Electronic health record information system
Client: National Health Service (NHS).
Purpose of EHR information system is to act as national-level technology tool to record and store electronically health information – the patient’s electronic health record maintenance at the national level. Also EHR establishes availability of this information in treatment process and creates a platform for a fundamentally new type of health data processing.
EHR IS will store the patient’s key medical information, which is necessary for collaboration and data exchange between medical institutions, such as information on allergies, chronic diseases, medication, consolidated statements of diagnosis and treatment history.
The primary beneficiaries of EHR IS are patients and medical personnel, which provides direct treatment services to patients, because they will have full information about the health status of patients to make informed decisions on treatment process or prevention measures.
EHR implementation results in following benefits:
Improved individual’s access to health information
Patients will get access to EHR functionality IS patients will have access via e-health portal. Patients will be able to obtain information about their health state, review EHR records (diagnoses, prescriptions and investigations data, etc.), accumulated in a convenient and user friendly way to get an overview of their healthcare events as well as participate more fully in their healthcare process.
Healthcare Effectiveness increase
The system will give healthcare providers fast and efficient access to patient data. The solution also helps to reduce the time required for decisions on treatment process and reduce the number of errors that occurs during multiple manual data entry in various IS. Health care practitioners will have access to patient data, according to EHR- defined authorization levels.
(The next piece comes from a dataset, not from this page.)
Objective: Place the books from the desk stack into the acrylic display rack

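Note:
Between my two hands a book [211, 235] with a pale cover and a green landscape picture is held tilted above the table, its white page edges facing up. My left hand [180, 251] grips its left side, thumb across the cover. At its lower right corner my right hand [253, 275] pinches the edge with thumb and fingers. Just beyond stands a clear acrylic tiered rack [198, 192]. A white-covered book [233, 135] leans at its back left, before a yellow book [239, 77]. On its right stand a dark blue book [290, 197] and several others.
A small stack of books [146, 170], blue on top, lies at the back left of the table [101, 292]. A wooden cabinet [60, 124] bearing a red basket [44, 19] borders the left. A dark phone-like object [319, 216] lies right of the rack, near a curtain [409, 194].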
Health care data security and reliability improvements
EHR IS will provide security and reliability of patient health information. The system reduces the risks associated with inaccurate transfer of information, such as medical records, handwriting recognition and verbal communication (doctor may instruct patients on medication, but the patient misses of forgets these instructions). To achieve this objective, status of EHR information must be unambiguous, legal and undeniable. This is planned to achieve by dividing EHR data into basic data block and a dynamic data block with a different content and status as well as by separating data sources.
Provision of data for healthcare administration process
EHR data will be used in the process of healthcare administration, decision-making and reduction of excess costs.
One of key EHR implementation objectives is gradual replacement of paper-based document flow with creation of single electronic medical record for healthcare case and establishes data reusability by different information systems.
EHR IS provides access for patient and medical staff to various patients’ medical records:
- Family doctor and specialist visits;
- Emergency medical assistance calls;
- Hospital treatment;
- Clinical tests;
- Epidemiological surveillance.
Also, in impersonated form EHR IS data is used for:
- Industry statistics and analytics;
- Monitoring and control activities;
- Cooperation between EU countries within defined frameworks.
System is built using following technologies:
HL7 and HL7 CDA. NET, Java, MS SQL Server, XML, XSLT, WCF, WS *, SOAP, MDHT, C#.